Not only that, but according to a show I watched the other day 'Eating 33,000 Calories a Day' (or whatever it was called) as you gain fat, you add fat cells.  That's would seem obvious, right?  Well, those fat cells then also enlarge as you pack on the pounds.  Well, when you start losing the fat, you don't every lose those gained fat cells, the fat cells just get smaller.

At least that is the way I understood what they were saying.

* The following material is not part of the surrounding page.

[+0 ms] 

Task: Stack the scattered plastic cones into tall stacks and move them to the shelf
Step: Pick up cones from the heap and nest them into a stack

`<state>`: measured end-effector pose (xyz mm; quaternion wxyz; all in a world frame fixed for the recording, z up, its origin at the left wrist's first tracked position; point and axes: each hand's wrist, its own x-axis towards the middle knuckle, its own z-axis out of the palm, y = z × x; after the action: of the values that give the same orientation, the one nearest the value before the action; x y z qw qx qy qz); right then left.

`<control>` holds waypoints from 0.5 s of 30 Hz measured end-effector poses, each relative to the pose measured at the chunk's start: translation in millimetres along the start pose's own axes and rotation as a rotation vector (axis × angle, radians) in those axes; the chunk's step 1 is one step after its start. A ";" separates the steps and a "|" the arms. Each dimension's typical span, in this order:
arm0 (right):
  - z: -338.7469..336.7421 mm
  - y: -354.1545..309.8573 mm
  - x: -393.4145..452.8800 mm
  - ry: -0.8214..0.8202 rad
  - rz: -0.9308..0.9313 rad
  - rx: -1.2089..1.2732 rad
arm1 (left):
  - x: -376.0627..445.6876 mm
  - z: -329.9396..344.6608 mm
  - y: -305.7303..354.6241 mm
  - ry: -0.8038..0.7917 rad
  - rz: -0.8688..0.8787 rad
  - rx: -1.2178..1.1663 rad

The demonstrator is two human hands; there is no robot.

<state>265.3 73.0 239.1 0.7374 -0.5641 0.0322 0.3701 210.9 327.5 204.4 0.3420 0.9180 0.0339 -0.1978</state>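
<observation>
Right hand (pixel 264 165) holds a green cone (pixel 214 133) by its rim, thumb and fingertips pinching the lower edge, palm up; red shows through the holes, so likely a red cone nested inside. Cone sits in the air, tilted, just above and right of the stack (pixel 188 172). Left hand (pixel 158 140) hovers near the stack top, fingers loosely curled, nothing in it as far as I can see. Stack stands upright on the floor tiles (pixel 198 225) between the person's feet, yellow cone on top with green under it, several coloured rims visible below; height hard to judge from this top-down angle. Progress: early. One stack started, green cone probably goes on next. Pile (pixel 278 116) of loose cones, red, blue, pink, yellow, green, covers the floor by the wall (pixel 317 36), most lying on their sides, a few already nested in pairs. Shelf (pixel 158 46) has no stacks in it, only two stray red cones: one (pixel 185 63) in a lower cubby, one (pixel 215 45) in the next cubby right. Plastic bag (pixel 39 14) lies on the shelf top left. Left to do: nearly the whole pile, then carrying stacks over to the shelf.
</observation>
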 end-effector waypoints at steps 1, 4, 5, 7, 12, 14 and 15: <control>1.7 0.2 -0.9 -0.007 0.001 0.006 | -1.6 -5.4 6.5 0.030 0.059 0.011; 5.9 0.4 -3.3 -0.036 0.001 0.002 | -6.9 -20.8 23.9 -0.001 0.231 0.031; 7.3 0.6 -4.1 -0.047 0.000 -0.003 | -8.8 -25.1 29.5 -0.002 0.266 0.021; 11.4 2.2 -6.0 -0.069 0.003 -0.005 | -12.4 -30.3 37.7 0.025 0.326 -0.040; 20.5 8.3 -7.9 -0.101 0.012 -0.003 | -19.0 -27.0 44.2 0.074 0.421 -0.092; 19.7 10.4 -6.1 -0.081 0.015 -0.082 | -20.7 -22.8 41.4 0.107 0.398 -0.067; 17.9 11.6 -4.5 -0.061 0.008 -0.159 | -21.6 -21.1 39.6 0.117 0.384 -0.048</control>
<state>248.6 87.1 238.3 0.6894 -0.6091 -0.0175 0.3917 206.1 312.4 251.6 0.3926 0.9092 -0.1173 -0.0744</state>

There were some absolutely huge people on that show.


----------



## terryl965 (Jan 30, 2007)

All I know is this my belly fat is still here and I have lost over 35 pounds in my *** and legs and firmed up alot but the gut still needs to go bye bye someday over the rainbow


----------



## CoryKS (Jan 30, 2007)

Also, when you work out the muscles get tighter and are not just hanging out all relaxed.  In the case of the abs, this can have a slimming effect.  This may contribute to the 'spot reduction' myth.


----------



## Tames D (Jan 30, 2007)

exile said:


> Good info, Jeff!
> 
> A lot of people still seem to believe in the possibility of `spot reduction'. It just doesn't work that way. The body taps into fat reserves for energy on a non-local basis: whether your aerobic exercise targets your arms, legs, or anything else, fat comes off from all over the body, not just the place you were working. And anaerobic exercise burns very little in the way of fat (what it does do, though, is cause the addition of muscle tissue, which unlike any other type of tissue `runs' constantly and hence can boost your `resting' metabolism to some extent).
> 
> Belly fat is apparently quite dangerous. Excessive amounts of it seem to be particularly correlated with the likelihood of plaque deposits in blood vessels sloughing off and triggering heart attacks.


Good information.


----------



## Shirt Ripper (Jan 31, 2007)

Simply increasing the overall volume of your current training is a good start.  If you don't mind doing "cardio" then by all means, but don't get trapped, necessarily, in the moderate intensity, long duration dogma.  Working with intervals is also effective, more pertinent to your training goals (most likely) and not so godforsakenly boring.  There is something to be said for higher intensities of training for many people, more than they think.

Good Luck.


----------



## Bigshadow (Jan 31, 2007)

crushing said:


> Well, when you start losing the fat, you don't every lose those gained fat cells, the fat cells just get smaller.



That would be correct!


----------



## Dave Leverich (Jan 31, 2007)

I've found diet to be a huge factor as well.
Cut out soda/coke etc. Drink more water, eat fruits, drop the fries.
Just by eating more healthy and those above, i've dropped 45 from the same places as Terry. And I have that dang 'chest protector' er stomach padding thing I'm so longing to see go away too ;p.
It's definitely not a quick road, that one back to that college body.


----------



## exile (Jan 31, 2007)

CoryKS said:


> Also, when you work out the muscles get tighter and are not just hanging out all relaxed.  In the case of the abs, this can have a slimming effect.  This may contribute to the 'spot reduction' myth.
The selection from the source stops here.